§ **TASK REQUIREMENTS**
Each line shown below should be copied exactly.

══ STORED DATA ══

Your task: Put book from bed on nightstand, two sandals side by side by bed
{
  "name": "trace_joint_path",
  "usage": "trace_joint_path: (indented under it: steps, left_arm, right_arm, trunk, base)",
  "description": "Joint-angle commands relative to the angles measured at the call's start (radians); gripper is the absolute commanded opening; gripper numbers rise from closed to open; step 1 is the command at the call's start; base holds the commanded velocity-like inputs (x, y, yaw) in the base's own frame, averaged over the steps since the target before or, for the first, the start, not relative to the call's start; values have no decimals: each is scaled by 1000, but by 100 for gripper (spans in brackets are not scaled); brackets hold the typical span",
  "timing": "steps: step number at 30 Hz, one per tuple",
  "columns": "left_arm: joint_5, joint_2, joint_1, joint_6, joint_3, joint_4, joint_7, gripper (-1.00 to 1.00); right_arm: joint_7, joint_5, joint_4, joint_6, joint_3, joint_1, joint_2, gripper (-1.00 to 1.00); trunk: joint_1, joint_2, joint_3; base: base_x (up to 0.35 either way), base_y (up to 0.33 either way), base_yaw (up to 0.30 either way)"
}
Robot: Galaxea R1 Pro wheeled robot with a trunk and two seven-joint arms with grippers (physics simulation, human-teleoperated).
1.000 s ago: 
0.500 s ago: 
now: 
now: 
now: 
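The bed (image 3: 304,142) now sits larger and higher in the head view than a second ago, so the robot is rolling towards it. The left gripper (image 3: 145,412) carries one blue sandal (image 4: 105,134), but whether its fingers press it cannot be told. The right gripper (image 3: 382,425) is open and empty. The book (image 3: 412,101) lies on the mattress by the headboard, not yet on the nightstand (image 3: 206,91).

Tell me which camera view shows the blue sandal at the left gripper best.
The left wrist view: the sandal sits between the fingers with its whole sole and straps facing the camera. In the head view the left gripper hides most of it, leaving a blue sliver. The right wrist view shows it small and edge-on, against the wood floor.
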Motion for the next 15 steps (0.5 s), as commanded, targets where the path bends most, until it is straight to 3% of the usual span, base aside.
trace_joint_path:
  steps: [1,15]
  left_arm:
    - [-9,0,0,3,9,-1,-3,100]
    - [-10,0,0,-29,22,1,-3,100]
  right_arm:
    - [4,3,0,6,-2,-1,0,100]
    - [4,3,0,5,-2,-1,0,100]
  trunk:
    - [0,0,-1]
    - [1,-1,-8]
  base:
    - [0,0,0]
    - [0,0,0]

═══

§ **RESPONSE TO THE TASK**
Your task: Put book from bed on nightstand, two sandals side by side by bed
{
  "name": "trace_joint_path",
  "usage": "trace_joint_path: (indented under it: steps, left_arm, right_arm, trunk, base)",
  "description": "Joint-angle commands relative to the angles measured at the call's start (radians); gripper is the absolute commanded opening; gripper numbers rise from closed to open; step 1 is the command at the call's start; base holds the commanded velocity-like inputs (x, y, yaw) in the base's own frame, averaged over the steps since the target before or, for the first, the start, not relative to the call's start; values have no decimals: each is scaled by 1000, but by 100 for gripper (spans in brackets are not scaled); brackets hold the typical span",
  "timing": "steps: step number at 30 Hz, one per tuple",
  "columns": "left_arm: joint_5, joint_2, joint_1, joint_6, joint_3, joint_4, joint_7, gripper (-1.00 to 1.00); right_arm: joint_7, joint_5, joint_4, joint_6, joint_3, joint_1, joint_2, gripper (-1.00 to 1.00); trunk: joint_1, joint_2, joint_3; base: base_x (up to 0.35 either way), base_y (up to 0.33 either way), base_yaw (up to 0.30 either way)"
}
Robot: Galaxea R1 Pro wheeled robot with a trunk and two seven-joint arms with grippers (physics simulation, human-teleoperated).
1.000 s ago: 
0.500 s ago: 
now: 
now: 
now: 
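The bed (image 3: 304,142) now sits larger and higher in the head view than a second ago, so the robot is rolling towards it. The left gripper (image 3: 145,412) carries one blue sandal (image 4: 105,134), but whether its fingers press it cannot be told. The right gripper (image 3: 382,425) is open and empty. The book (image 3: 412,101) lies on the mattress by the headboard, not yet on the nightstand (image 3: 206,91).

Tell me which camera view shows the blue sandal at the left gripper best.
The left wrist view: the sandal sits between the fingers with its whole sole and straps facing the camera. In the head view the left gripper hides most of it, leaving a blue sliver. The right wrist view shows it small and edge-on, against the wood floor.
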Motion for the next 15 steps (0.5 s), as commanded, targets where the path bends most, until it is straight to 3% of the usual span, base aside.
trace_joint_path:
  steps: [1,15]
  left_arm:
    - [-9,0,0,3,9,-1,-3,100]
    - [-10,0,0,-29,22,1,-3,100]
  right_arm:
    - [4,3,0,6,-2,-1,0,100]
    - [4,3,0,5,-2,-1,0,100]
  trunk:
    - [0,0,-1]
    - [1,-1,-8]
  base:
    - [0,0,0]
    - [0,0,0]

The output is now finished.